Stored dataset items:
****************

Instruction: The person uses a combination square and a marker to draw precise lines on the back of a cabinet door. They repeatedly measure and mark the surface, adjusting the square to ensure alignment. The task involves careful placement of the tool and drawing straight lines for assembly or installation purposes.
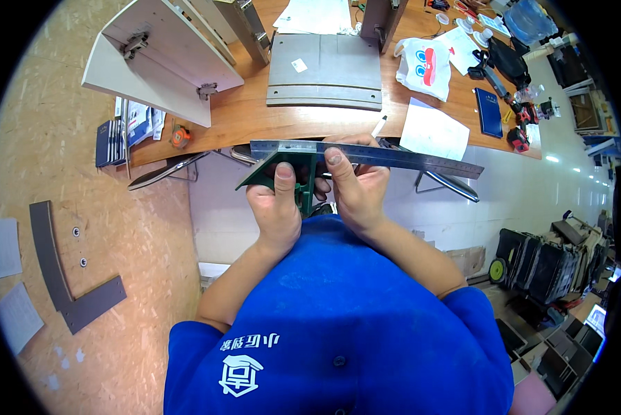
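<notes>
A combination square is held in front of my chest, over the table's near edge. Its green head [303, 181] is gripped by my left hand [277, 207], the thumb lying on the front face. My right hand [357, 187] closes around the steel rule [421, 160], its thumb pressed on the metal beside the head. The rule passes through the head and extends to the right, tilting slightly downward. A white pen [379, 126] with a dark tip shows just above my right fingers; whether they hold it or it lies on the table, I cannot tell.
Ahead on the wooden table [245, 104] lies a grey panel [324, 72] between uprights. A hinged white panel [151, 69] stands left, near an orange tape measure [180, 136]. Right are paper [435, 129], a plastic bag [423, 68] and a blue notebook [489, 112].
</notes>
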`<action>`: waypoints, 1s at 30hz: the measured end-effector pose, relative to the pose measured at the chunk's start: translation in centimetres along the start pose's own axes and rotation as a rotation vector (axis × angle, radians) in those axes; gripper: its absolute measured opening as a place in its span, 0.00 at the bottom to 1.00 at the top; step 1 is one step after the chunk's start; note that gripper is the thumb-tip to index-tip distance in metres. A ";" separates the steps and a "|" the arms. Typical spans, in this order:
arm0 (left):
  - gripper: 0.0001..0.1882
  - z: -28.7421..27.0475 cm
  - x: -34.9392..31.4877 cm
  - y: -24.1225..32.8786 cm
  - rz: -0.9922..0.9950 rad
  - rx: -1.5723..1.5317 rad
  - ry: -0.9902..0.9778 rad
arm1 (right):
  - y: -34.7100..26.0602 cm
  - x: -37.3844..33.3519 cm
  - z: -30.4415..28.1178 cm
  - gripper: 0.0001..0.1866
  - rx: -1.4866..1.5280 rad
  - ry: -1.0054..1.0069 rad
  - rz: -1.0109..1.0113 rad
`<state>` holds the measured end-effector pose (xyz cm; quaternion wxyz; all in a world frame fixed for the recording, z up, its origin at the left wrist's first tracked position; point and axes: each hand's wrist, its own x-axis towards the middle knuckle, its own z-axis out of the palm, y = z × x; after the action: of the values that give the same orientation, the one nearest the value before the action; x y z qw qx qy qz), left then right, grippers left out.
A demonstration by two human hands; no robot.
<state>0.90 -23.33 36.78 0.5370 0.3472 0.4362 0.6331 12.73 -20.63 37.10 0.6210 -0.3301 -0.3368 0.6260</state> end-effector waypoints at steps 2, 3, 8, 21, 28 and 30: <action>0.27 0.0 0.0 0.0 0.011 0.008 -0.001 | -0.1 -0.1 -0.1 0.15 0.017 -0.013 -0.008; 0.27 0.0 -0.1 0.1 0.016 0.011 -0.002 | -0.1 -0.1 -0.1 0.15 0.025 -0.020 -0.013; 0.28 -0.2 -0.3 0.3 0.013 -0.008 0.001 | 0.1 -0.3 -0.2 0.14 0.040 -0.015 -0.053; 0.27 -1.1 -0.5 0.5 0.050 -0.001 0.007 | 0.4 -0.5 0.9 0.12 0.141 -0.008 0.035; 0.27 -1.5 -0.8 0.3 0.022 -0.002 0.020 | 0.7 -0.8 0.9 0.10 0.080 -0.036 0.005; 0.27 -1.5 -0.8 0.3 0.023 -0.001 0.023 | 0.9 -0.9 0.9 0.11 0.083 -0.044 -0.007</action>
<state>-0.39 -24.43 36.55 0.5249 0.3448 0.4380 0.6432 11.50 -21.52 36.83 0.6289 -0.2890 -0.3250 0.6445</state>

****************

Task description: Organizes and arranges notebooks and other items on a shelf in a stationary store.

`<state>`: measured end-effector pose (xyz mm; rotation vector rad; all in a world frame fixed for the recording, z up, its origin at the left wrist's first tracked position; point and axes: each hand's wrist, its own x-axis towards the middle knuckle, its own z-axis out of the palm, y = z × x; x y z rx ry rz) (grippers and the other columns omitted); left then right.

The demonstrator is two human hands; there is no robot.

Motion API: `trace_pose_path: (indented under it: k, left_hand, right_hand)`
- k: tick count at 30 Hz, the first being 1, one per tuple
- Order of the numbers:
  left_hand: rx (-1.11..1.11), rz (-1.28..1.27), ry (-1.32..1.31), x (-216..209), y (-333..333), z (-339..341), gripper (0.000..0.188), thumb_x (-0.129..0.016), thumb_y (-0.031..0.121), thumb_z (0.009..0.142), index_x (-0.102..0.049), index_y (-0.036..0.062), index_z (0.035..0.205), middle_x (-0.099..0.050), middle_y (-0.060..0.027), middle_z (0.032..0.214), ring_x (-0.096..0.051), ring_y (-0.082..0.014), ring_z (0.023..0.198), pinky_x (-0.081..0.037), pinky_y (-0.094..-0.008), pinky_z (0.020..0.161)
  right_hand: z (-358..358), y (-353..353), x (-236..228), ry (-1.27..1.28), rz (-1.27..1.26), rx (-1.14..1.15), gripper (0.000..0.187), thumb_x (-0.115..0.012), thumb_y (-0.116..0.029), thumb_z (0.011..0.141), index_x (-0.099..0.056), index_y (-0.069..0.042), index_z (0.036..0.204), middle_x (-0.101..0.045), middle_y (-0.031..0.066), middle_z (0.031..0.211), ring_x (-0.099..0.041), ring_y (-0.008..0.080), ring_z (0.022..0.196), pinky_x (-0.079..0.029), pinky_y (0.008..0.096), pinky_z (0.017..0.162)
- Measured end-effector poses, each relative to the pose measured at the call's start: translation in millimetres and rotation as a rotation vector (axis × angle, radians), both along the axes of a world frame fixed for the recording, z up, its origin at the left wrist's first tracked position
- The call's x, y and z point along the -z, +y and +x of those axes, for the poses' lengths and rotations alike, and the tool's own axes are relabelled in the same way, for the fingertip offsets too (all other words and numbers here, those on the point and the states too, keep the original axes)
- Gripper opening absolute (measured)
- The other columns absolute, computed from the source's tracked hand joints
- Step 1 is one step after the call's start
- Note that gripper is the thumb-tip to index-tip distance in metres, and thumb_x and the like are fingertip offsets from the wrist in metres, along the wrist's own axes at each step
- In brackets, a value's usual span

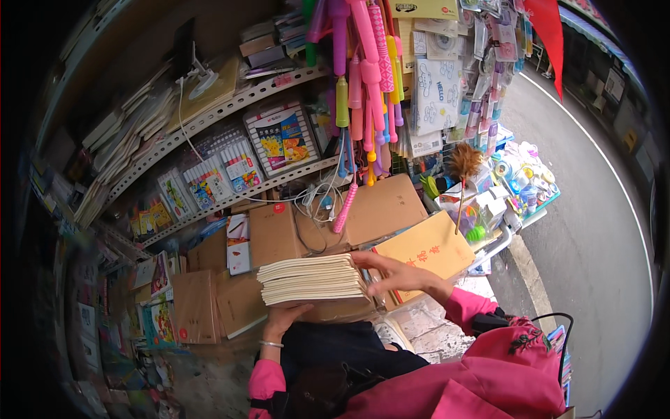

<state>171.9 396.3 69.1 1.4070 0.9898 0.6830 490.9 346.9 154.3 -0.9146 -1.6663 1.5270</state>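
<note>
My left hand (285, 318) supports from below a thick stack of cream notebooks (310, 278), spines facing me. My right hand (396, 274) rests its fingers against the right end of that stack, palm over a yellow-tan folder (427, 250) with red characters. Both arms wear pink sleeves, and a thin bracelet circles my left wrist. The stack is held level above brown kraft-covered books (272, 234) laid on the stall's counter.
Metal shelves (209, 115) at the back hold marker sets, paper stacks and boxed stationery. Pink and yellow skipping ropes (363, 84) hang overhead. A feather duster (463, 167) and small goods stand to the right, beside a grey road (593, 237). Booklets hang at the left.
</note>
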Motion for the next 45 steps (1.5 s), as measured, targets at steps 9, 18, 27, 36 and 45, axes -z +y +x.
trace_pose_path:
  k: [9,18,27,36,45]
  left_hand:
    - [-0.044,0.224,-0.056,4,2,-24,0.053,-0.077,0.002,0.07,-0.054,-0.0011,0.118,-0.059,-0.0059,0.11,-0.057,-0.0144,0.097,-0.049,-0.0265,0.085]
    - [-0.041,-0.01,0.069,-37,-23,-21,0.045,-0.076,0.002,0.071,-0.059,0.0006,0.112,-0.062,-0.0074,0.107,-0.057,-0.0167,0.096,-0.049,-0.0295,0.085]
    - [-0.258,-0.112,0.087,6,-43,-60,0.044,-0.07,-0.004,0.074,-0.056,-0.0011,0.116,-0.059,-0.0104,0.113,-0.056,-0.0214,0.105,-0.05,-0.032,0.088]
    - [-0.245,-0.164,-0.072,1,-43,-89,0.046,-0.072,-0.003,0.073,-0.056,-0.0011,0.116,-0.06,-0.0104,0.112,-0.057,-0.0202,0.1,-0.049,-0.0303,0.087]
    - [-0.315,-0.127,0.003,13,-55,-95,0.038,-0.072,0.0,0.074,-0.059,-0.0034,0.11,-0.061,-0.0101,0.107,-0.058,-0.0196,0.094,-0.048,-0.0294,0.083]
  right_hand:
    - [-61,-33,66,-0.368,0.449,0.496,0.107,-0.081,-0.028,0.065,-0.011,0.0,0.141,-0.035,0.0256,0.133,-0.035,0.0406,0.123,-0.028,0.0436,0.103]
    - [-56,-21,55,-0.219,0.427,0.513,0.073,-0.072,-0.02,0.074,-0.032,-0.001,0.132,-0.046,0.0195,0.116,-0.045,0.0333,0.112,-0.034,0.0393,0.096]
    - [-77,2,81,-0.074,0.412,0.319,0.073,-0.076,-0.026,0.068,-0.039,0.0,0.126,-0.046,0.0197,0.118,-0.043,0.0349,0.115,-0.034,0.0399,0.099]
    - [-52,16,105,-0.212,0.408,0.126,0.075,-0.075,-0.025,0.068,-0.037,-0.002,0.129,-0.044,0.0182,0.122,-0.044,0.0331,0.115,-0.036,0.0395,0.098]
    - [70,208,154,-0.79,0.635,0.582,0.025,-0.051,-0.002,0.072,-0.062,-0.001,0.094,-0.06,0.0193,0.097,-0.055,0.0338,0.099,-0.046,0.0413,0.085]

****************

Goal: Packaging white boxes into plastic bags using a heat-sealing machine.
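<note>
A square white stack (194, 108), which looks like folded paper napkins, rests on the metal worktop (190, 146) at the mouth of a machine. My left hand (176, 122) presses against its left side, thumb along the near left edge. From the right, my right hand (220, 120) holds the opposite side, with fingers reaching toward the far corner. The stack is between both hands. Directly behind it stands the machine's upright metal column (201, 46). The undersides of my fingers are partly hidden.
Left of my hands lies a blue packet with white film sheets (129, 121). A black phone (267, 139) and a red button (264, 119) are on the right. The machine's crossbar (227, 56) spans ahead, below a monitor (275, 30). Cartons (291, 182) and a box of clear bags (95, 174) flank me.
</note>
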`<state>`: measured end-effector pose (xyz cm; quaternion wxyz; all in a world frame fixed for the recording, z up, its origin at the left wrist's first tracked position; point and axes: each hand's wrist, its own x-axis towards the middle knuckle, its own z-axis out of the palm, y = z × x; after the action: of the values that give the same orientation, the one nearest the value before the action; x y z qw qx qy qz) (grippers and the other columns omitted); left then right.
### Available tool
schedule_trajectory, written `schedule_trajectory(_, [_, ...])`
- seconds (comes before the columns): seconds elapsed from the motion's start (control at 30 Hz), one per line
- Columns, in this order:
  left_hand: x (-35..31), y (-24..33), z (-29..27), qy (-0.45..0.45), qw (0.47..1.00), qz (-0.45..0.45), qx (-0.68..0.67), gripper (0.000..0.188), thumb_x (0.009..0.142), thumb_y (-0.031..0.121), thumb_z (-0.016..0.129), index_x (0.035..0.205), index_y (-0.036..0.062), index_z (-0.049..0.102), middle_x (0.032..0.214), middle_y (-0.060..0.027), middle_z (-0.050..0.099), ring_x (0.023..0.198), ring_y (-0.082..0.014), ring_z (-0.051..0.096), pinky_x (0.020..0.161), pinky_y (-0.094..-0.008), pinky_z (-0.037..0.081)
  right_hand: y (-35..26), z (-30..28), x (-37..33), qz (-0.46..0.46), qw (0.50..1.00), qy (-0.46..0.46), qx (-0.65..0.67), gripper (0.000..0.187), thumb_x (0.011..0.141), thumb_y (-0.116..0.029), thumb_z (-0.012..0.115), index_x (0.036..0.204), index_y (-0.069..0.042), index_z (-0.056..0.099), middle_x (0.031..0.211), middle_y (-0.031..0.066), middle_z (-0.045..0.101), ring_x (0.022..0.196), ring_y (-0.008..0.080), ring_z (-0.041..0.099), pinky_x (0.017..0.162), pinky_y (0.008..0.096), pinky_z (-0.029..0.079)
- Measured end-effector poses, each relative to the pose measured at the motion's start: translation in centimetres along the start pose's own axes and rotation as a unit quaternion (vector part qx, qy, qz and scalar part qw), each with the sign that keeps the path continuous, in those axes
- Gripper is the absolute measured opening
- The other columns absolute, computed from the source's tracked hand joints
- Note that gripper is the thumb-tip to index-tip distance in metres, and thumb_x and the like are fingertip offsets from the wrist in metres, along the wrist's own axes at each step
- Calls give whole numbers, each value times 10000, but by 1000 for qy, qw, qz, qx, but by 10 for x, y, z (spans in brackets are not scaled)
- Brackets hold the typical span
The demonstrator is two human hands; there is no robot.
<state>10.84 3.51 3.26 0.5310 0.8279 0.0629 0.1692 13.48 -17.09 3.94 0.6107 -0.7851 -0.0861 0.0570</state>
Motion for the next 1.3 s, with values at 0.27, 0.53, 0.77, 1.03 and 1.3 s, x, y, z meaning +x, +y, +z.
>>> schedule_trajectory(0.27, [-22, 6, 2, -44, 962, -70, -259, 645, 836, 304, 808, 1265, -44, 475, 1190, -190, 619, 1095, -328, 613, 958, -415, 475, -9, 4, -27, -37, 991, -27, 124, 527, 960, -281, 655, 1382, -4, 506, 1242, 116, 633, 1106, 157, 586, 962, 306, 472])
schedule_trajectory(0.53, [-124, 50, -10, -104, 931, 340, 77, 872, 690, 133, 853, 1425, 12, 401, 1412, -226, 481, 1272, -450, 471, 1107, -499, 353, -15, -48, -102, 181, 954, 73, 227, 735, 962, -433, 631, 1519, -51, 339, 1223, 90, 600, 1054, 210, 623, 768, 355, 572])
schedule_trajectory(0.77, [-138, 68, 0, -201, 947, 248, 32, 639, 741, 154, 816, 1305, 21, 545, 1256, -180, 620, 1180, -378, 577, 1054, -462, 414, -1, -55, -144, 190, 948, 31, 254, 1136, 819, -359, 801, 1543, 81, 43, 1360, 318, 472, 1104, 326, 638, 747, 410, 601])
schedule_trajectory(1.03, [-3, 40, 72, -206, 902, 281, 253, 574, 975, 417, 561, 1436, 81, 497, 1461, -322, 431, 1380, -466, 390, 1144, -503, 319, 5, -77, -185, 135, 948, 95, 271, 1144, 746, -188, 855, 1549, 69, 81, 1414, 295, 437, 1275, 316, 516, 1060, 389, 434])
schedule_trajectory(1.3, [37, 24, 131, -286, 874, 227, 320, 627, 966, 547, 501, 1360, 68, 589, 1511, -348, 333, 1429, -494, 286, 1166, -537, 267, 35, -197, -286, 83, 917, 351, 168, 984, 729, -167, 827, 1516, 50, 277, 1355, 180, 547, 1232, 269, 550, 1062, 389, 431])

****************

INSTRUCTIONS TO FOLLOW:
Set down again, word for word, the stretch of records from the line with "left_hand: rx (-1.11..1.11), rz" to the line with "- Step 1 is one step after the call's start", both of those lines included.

ANSWER SECTION:
  left_hand: rx (-1.11..1.11), rz (-1.28..1.27), ry (-1.32..1.31), x (-216..209), y (-333..333), z (-339..341), gripper (0.000..0.188), thumb_x (-0.129..0.016), thumb_y (-0.031..0.121), thumb_z (0.009..0.142), index_x (-0.102..0.049), index_y (-0.036..0.062), index_z (0.035..0.205), middle_x (-0.099..0.050), middle_y (-0.060..0.027), middle_z (0.032..0.214), ring_x (-0.096..0.051), ring_y (-0.082..0.014), ring_z (0.023..0.198), pinky_x (-0.081..0.037), pinky_y (-0.094..-0.008), pinky_z (0.020..0.161)
  right_hand: z (-358..358), y (-353..353), x (-236..228), ry (-1.27..1.28), rz (-1.27..1.26), rx (-1.14..1.15), gripper (0.000..0.187), thumb_x (-0.115..0.012), thumb_y (-0.116..0.029), thumb_z (0.011..0.141), index_x (-0.099..0.056), index_y (-0.069..0.042), index_z (0.036..0.204), middle_x (-0.101..0.045), middle_y (-0.031..0.066), middle_z (0.031..0.211), ring_x (-0.099..0.041), ring_y (-0.008..0.080), ring_z (0.022..0.196), pinky_x (-0.079..0.029), pinky_y (0.008..0.096), pinky_z (0.017..0.162)
- Measured end-effector poses, each relative to the pose measured at the call's start: translation in millimetres and rotation as a rotation vector (axis × angle, radians), both along the axes of a world frame fixed for the recording, z up, its origin at the left wrist's first tracked position
- The call's x, y and z point along the -z, +y and +x of those axes, for the poses' lengths and rotations alike, and the tool's own axes are relabelled in the same way, for the fingertip offsets too (all other words and numbers here, those on the point and the states too, keep the original axes)
- Gripper opening absolute (measured)
- The other columns absolute, computed from the source's tracked hand joints
- Step 1 is one step after the call's start

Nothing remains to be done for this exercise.